_Work required:_
Please copy exactly the lines from the top of the data through the line containing "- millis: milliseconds", and nothing else.
Exercise data below:
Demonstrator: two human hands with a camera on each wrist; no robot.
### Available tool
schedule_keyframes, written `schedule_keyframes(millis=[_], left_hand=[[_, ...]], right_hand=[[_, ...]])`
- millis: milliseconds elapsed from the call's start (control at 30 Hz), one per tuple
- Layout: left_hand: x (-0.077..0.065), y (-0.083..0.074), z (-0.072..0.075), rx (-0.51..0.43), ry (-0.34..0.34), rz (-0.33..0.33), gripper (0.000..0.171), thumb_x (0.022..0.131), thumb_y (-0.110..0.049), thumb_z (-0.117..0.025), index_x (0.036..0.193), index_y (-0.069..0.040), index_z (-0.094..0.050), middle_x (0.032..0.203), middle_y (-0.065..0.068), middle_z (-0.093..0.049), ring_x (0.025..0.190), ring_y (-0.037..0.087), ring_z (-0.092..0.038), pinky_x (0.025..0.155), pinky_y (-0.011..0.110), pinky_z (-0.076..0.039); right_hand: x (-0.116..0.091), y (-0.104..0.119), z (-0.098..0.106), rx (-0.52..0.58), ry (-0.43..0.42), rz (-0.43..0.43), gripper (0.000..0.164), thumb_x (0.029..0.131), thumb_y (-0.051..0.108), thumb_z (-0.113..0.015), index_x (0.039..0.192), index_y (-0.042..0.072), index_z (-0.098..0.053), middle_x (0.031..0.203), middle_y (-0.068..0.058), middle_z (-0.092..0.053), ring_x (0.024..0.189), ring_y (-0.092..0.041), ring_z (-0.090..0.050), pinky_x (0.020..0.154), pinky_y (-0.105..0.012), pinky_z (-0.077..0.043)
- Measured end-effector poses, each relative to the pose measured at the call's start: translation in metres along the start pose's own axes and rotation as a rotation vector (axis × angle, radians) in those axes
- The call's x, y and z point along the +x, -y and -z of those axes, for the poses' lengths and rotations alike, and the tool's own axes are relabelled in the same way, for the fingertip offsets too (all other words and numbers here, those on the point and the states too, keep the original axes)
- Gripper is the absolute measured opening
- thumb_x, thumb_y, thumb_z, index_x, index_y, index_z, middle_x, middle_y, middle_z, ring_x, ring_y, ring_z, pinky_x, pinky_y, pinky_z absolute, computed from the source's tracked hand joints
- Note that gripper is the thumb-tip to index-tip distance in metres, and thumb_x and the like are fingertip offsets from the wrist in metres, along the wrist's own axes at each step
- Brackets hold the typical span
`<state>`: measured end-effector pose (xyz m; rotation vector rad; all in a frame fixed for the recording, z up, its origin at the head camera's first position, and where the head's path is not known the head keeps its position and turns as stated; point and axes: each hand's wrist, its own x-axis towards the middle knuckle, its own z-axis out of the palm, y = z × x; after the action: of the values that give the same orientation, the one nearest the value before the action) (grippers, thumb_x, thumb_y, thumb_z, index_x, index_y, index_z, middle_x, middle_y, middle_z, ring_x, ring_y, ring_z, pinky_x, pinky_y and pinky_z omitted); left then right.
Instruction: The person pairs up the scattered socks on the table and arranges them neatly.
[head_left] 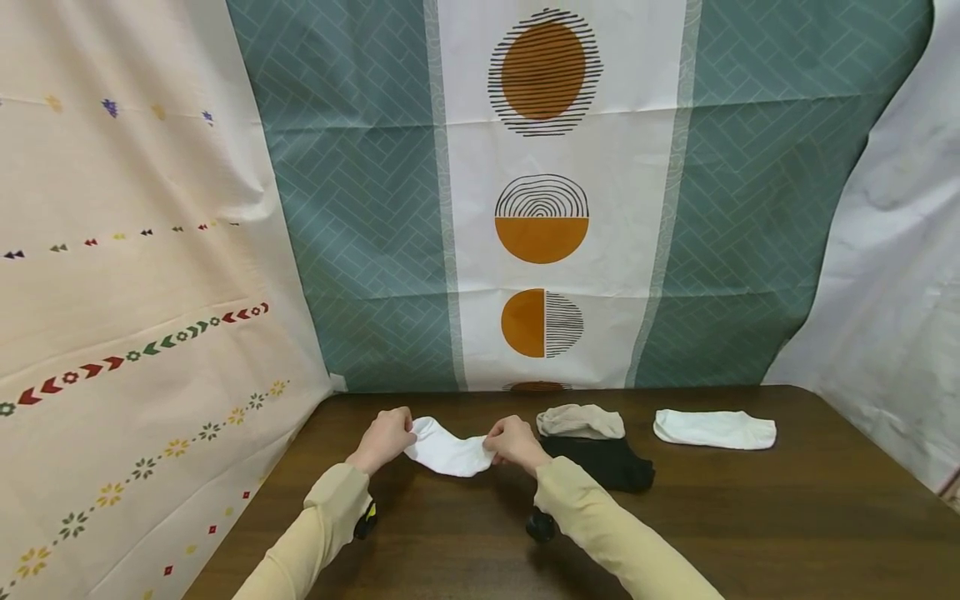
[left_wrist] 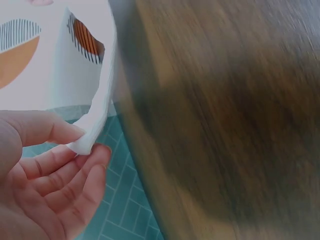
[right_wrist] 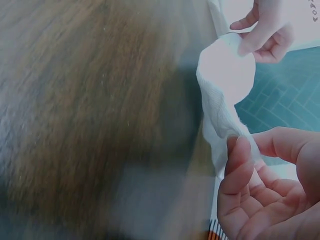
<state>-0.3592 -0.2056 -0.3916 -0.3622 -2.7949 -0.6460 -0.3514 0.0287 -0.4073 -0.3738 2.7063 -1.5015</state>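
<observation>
A white sock (head_left: 450, 451) hangs stretched between both hands, a little above the brown table. My left hand (head_left: 386, 442) pinches its left end between thumb and fingers; in the left wrist view the thumb presses the white sock (left_wrist: 102, 95) against the fingertips. At the other end, my right hand (head_left: 516, 443) pinches the sock's edge. The right wrist view shows the sock (right_wrist: 225, 75) sagging between the two hands. Just right of the right hand lie a beige sock (head_left: 580, 422) and a black sock (head_left: 600, 460), the beige one behind and partly over the black.
Farther right, another white sock (head_left: 714, 429) lies flat on the wooden table (head_left: 750, 517). A patterned teal and white curtain (head_left: 375, 250) hangs along the table's back edge. Cream cloth (head_left: 150, 292) hangs at the left, and pale cloth (head_left: 892, 292) at the right.
</observation>
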Motion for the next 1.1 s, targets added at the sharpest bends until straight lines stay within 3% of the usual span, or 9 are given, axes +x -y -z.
schedule_keyframes(millis=[300, 633, 900, 1100], left_hand=[[0.0, -0.017, -0.006, -0.017, 0.0, -0.028, 0.015, 0.073, -0.002, -0.061, 0.068, -0.008, -0.048, 0.059, 0.001, -0.041, 0.05, 0.016, -0.039, 0.044, 0.028, -0.03], [-0.005, -0.033, -0.012, -0.032, 0.018, -0.025, 0.016, 0.074, -0.004, -0.062, 0.068, -0.008, -0.048, 0.058, 0.001, -0.041, 0.049, 0.015, -0.04, 0.043, 0.027, -0.031], [-0.011, -0.045, -0.013, -0.037, 0.015, -0.078, 0.017, 0.073, -0.003, -0.063, 0.068, -0.008, -0.048, 0.059, 0.001, -0.042, 0.051, 0.015, -0.04, 0.044, 0.027, -0.032], [-0.016, -0.055, -0.013, -0.077, 0.032, -0.118, 0.016, 0.072, -0.002, -0.062, 0.068, -0.007, -0.047, 0.059, 0.001, -0.041, 0.051, 0.015, -0.039, 0.045, 0.027, -0.032]], right_hand=[[-0.004, -0.008, 0.017, -0.003, 0.022, 0.027, 0.004, 0.077, 0.001, -0.062, 0.073, -0.001, -0.062, 0.058, -0.004, -0.056, 0.057, -0.03, -0.061, 0.051, -0.036, -0.048], [-0.014, -0.01, 0.037, -0.011, 0.054, 0.042, 0.004, 0.077, 0.001, -0.061, 0.074, -0.001, -0.061, 0.06, -0.004, -0.055, 0.056, -0.028, -0.06, 0.045, -0.025, -0.042], [-0.024, -0.016, 0.052, -0.064, 0.062, 0.04, 0.005, 0.078, 0.004, -0.063, 0.074, 0.001, -0.061, 0.063, -0.004, -0.055, 0.051, -0.016, -0.056, 0.047, -0.026, -0.043], [-0.029, -0.021, 0.062, -0.078, 0.062, 0.044, 0.006, 0.078, 0.003, -0.063, 0.073, 0.002, -0.061, 0.061, -0.003, -0.054, 0.05, -0.017, -0.055, 0.046, -0.026, -0.042]])
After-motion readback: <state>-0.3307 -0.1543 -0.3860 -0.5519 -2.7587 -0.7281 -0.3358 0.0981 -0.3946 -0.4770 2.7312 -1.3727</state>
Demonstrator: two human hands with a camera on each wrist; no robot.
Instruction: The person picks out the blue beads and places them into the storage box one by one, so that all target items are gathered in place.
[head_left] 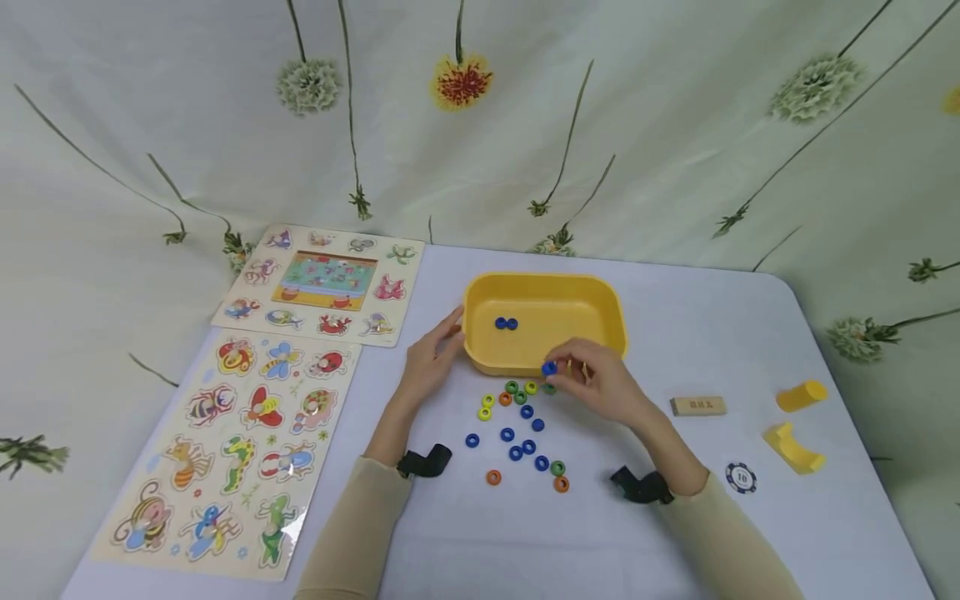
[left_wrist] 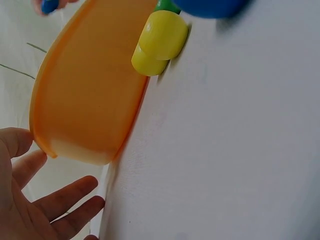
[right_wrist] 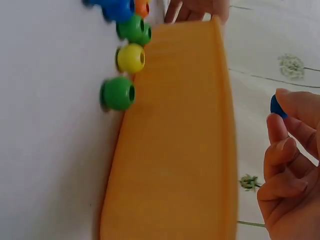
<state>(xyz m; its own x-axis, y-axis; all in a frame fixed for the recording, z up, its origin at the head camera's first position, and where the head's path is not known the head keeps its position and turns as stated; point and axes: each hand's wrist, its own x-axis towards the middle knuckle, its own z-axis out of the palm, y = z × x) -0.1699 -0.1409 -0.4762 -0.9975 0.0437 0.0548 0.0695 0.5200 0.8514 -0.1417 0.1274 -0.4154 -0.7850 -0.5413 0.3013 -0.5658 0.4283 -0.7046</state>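
Observation:
My right hand pinches a blue bead between thumb and forefinger, above the near rim of a yellow tray. In the right wrist view, the held bead is higher than the tray wall, and the other fingers are curled. My left hand is at the tray's left end. The left wrist view shows its thumb and forefinger touching the rim, with the other fingers spread. Two blue beads sit side by side inside the tray.
Loose blue, green, yellow and orange beads lie in front of the tray. Two picture puzzle boards are on the left. At right are a wooden block, a poker chip, a yellow cylinder and a yellow arch block.

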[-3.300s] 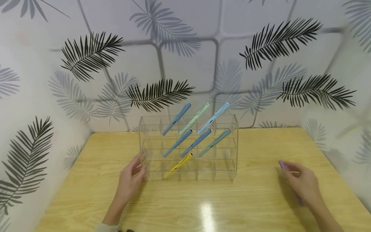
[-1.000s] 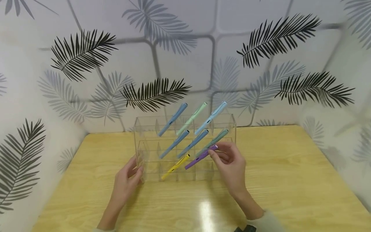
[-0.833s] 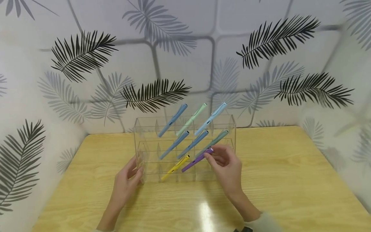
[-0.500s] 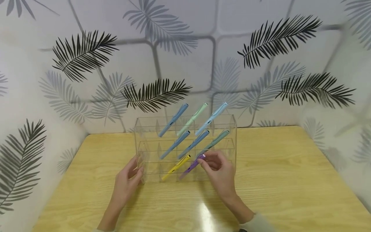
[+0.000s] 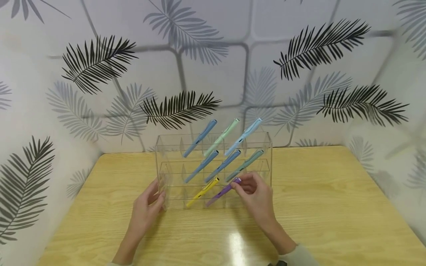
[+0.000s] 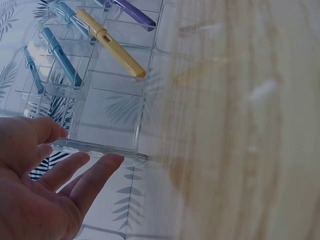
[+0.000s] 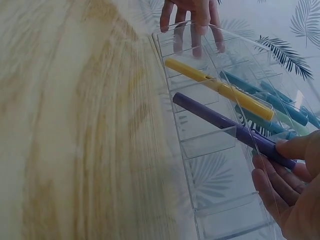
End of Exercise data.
_Answer area:_
Demonstrator: two human hands with a camera on each wrist; no robot.
### Available tool
schedule_keyframes, written `schedule_keyframes(millis=[_], left_hand=[[_, ...]], right_hand=[[_, ...]])`
- millis: milliseconds elapsed from the call's start (control at 30 Hz), one per tuple

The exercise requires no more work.